Materials provided
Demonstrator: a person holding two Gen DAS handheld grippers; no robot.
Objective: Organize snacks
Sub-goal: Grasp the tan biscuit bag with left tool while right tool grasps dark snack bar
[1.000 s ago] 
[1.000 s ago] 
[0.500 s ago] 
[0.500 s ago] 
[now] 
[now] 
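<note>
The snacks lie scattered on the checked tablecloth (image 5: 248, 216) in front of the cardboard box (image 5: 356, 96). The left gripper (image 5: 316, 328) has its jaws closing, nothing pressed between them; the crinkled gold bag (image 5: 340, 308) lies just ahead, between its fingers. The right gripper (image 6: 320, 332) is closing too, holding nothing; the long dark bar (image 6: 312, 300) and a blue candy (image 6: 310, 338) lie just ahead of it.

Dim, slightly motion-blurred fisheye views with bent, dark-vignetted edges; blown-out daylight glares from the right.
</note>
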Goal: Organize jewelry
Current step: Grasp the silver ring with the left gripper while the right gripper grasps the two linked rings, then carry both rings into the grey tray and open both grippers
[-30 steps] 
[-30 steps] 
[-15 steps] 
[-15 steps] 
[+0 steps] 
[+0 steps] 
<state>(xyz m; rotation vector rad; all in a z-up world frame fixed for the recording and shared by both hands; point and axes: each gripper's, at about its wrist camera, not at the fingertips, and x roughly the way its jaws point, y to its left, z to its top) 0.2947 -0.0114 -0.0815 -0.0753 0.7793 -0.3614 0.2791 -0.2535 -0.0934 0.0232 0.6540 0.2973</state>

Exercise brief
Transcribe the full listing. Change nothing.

Finished task
Demonstrator: a person holding two Gen DAS handheld grippers; no robot.
Objective: Organize snacks
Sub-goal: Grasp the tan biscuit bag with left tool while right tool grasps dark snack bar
[1.000 s ago] 
[1.000 s ago] 
[0.500 s ago] 
[0.500 s ago] 
[now] 
[now] 
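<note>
The snacks lie scattered on the checked tablecloth (image 5: 248, 216) in front of the cardboard box (image 5: 356, 96). The left gripper (image 5: 316, 328) has its jaws closing, nothing pressed between them; the crinkled gold bag (image 5: 340, 308) lies just ahead, between its fingers. The right gripper (image 6: 320, 332) is closing too, holding nothing; the long dark bar (image 6: 312, 300) and a blue candy (image 6: 310, 338) lie just ahead of it.

Dim, slightly motion-blurred fisheye views with bent, dark-vignetted edges; blown-out daylight glares from the right.
</note>
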Goal: Organize jewelry
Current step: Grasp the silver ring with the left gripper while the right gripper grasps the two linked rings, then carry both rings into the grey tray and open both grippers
[-30 steps] 
[-30 steps] 
[-15 steps] 
[-15 steps] 
[+0 steps] 
[+0 steps] 
<state>(xyz m; rotation vector rad; all in a z-up world frame fixed for the recording and shared by both hands; point and axes: each gripper's, at about its wrist camera, not at the fingertips, and x roughly the way its jaws point, y to its left, z to its top) 0.2947 -0.0114 -0.0815 -0.0753 0.7793 -0.3614 0.2791 -0.2535 -0.0934 0.0232 0.6540 0.2973</state>

Nothing else belongs to this answer.